### What is needed
Could you print the full listing below, keeping each line identical?

━━━━━━━━━━━━━━━━━━━━

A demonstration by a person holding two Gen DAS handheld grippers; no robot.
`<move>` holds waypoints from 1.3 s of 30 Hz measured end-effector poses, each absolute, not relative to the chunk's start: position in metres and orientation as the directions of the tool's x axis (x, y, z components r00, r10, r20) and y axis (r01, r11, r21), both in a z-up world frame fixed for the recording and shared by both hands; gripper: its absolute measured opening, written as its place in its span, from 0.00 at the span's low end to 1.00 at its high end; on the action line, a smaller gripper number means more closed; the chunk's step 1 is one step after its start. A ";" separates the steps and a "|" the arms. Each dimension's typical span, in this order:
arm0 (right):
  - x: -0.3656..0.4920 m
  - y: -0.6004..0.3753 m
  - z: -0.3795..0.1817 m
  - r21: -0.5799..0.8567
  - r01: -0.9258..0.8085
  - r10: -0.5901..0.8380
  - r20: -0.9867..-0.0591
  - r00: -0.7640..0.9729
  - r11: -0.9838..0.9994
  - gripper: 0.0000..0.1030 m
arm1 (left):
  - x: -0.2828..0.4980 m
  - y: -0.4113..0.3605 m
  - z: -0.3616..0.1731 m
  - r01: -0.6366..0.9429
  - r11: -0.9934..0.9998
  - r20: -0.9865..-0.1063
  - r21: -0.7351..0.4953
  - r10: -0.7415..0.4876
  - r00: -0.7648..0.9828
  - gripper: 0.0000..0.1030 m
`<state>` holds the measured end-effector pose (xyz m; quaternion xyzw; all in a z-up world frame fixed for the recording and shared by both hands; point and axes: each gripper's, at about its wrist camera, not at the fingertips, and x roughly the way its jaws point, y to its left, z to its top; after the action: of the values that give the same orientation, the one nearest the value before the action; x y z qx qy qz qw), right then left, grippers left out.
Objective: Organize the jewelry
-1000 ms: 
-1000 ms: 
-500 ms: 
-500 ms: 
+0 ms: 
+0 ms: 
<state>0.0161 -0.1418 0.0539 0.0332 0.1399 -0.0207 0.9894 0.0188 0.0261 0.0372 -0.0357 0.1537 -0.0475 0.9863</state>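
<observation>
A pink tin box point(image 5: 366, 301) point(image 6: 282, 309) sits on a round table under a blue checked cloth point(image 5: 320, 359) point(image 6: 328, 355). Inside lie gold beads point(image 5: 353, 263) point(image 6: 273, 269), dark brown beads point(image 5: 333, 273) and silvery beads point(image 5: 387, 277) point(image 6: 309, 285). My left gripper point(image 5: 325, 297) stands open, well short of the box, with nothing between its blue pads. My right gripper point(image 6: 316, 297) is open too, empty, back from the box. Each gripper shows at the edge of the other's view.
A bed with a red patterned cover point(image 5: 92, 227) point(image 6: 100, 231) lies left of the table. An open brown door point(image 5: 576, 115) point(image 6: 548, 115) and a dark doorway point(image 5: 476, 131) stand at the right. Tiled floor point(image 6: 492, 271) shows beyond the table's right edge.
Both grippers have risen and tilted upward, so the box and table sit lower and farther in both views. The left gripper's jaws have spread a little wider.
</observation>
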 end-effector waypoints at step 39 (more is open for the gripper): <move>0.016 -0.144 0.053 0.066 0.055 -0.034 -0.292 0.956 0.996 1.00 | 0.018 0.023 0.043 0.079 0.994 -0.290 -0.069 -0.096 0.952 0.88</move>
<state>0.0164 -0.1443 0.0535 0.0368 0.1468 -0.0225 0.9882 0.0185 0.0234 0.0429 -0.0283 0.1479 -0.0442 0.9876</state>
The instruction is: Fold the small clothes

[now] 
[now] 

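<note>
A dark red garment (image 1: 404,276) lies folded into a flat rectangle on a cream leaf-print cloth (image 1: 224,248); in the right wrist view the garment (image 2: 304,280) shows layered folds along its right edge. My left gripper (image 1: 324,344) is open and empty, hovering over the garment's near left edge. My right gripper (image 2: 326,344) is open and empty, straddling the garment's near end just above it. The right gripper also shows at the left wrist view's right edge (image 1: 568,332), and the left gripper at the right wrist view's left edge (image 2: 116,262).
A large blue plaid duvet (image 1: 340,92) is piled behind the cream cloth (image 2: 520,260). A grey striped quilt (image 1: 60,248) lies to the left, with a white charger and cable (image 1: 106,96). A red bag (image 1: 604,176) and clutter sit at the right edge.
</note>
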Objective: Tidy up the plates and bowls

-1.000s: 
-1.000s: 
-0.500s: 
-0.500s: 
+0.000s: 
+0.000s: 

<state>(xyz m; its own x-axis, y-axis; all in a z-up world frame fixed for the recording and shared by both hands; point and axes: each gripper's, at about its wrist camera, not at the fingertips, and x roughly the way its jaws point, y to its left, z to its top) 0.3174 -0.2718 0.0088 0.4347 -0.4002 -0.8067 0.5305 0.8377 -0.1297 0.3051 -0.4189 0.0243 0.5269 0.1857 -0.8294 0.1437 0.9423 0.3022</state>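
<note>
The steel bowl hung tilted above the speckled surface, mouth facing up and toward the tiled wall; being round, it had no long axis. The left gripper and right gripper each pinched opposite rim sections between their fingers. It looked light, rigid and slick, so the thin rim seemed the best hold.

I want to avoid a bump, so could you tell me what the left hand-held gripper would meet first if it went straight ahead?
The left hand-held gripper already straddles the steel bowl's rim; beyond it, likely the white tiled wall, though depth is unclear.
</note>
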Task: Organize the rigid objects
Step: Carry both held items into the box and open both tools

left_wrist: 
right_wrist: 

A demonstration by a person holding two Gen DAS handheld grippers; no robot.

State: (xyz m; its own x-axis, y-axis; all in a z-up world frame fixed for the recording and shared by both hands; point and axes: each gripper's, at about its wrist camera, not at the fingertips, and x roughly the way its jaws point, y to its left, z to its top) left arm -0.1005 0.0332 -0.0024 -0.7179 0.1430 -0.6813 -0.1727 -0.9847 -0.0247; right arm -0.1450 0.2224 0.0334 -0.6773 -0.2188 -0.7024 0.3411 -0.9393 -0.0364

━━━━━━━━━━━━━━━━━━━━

### Written response
A demonstration by a person holding two Gen DAS handheld grippers; no robot.
`<move>` holds waypoints from 1.3 s of 30 Hz measured end-effector poses, each absolute, not relative to the chunk's start: position in metres and orientation as the directions of the tool's x axis (x, y, z components r00, r10, r20) and y axis (r01, r11, r21), both in a z-up world frame fixed for the recording and shared by both hands; gripper: its absolute measured opening, written as its place in its span, from 0.00 at the span's low end to 1.00 at its high end; on the action line, a smaller gripper number means more closed; the chunk's step 1 is one step after its start. A ";" separates the steps and a "|" the arms. Each dimension's typical span, in this order:
arm0 (right):
  - x: -0.3656..0.4920 m
  - y: -0.6004..0.3753 m
  - z: -0.3795..0.1817 m
  - r21: -0.5799..0.8567
  - r01: -0.9258..0.8085
  - r10: -0.5901..0.8380
  - r20: -0.9867..-0.0591
  - r00: -0.7640..0.9729
  - r11: -0.9838..0.9994
  - gripper: 0.0000..0.1030 m
arm1 (left):
  - x: -0.2828..0.4980 m
  - y: -0.4113..0.3605 m
  - z: -0.3616..0.1731 m
  - r01: -0.6366..0.9429
  - r11: -0.9934..0.9998
  - r20: -0.9865..-0.1063
  - r21: -0.7351..0.4953
  - r10: -0.7415..0.4876
  - r00: -0.7648..0.9828
  - gripper: 0.0000..0.1030 m
`<state>` holds the measured end-effector pose (xyz m; quaternion xyzw; all in a z-up world frame fixed for the recording and shared by both hands; point and axes: each gripper's, at about its wrist camera, not at the fingertips, and x roughly the way its jaws point, y to its left, z to its top; after the action: of the values that give the same orientation, the one nearest the value before the action; x y z qx qy qz qw), right then left, grippers left out.
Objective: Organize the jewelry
-1000 ms: 
-1000 ms: 
-500 ms: 
-500 ms: 
+0 ms: 
+0 ms: 
<state>0.0161 -0.1418 0.0539 0.0332 0.1399 -0.0207 0.9894 0.0188 0.0261 0.0372 -0.0357 0.1537 -0.0475 0.9863</state>
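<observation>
A pink tin box point(image 5: 366, 301) point(image 6: 282, 309) sits on a round table under a blue checked cloth point(image 5: 320, 359) point(image 6: 328, 355). Inside lie gold beads point(image 5: 353, 263) point(image 6: 273, 269), dark brown beads point(image 5: 333, 273) and silvery beads point(image 5: 387, 277) point(image 6: 309, 285). My left gripper point(image 5: 325, 297) stands open, well short of the box, with nothing between its blue pads. My right gripper point(image 6: 316, 297) is open too, empty, back from the box. Each gripper shows at the edge of the other's view.
A bed with a red patterned cover point(image 5: 92, 227) point(image 6: 100, 231) lies left of the table. An open brown door point(image 5: 576, 115) point(image 6: 548, 115) and a dark doorway point(image 5: 476, 131) stand at the right. Tiled floor point(image 6: 492, 271) shows beyond the table's right edge.
Both grippers have risen and tilted upward, so the box and table sit lower and farther in both views. The left gripper's jaws have spread a little wider.
</observation>
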 end-effector waypoints at step 39 (more is open for the gripper): <move>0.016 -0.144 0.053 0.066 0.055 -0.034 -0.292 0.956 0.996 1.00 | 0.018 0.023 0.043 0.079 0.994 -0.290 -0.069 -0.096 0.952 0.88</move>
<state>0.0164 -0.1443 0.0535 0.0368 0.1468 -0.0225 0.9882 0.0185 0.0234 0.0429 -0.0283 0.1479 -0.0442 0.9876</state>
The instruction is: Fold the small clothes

[now] 
[now] 

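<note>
A dark red garment (image 1: 404,276) lies folded into a flat rectangle on a cream leaf-print cloth (image 1: 224,248); in the right wrist view the garment (image 2: 304,280) shows layered folds along its right edge. My left gripper (image 1: 324,344) is open and empty, hovering over the garment's near left edge. My right gripper (image 2: 326,344) is open and empty, straddling the garment's near end just above it. The right gripper also shows at the left wrist view's right edge (image 1: 568,332), and the left gripper at the right wrist view's left edge (image 2: 116,262).
A large blue plaid duvet (image 1: 340,92) is piled behind the cream cloth (image 2: 520,260). A grey striped quilt (image 1: 60,248) lies to the left, with a white charger and cable (image 1: 106,96). A red bag (image 1: 604,176) and clutter sit at the right edge.
</note>
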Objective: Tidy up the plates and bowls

-1.000s: 
-1.000s: 
-0.500s: 
-0.500s: 
+0.000s: 
+0.000s: 

<state>(xyz m; its own x-axis, y-axis; all in a z-up world frame fixed for the recording and shared by both hands; point and axes: each gripper's, at about its wrist camera, not at the fingertips, and x roughly the way its jaws point, y to its left, z to its top) 0.3174 -0.2718 0.0088 0.4347 -0.4002 -0.8067 0.5305 0.8377 -0.1297 0.3051 -0.4189 0.0243 0.5269 0.1857 -0.8294 0.1437 0.9423 0.3022</state>
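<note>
The steel bowl hung tilted above the speckled surface, mouth facing up and toward the tiled wall; being round, it had no long axis. The left gripper and right gripper each pinched opposite rim sections between their fingers. It looked light, rigid and slick, so the thin rim seemed the best hold.

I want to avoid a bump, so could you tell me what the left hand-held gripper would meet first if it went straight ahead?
The left hand-held gripper already straddles the steel bowl's rim; beyond it, likely the white tiled wall, though depth is unclear.
</note>
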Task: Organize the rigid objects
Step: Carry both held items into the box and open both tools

left_wrist: 
right_wrist: 

A demonstration by a person holding two Gen DAS handheld grippers; no robot.

State: (xyz m; its own x-axis, y-axis; all in a z-up world frame fixed for the recording and shared by both hands; point and axes: each gripper's, at about its wrist camera, not at the fingertips, and x roughly the way its jaws point, y to its left, z to its top) left arm -0.1005 0.0332 -0.0024 -0.7179 0.1430 -0.6813 -0.1727 -0.9847 -0.0247; right arm -0.1450 0.2224 0.0334 -0.6773 -0.2188 -0.7024 0.3411 -0.9393 -0.0364

The required output is complete.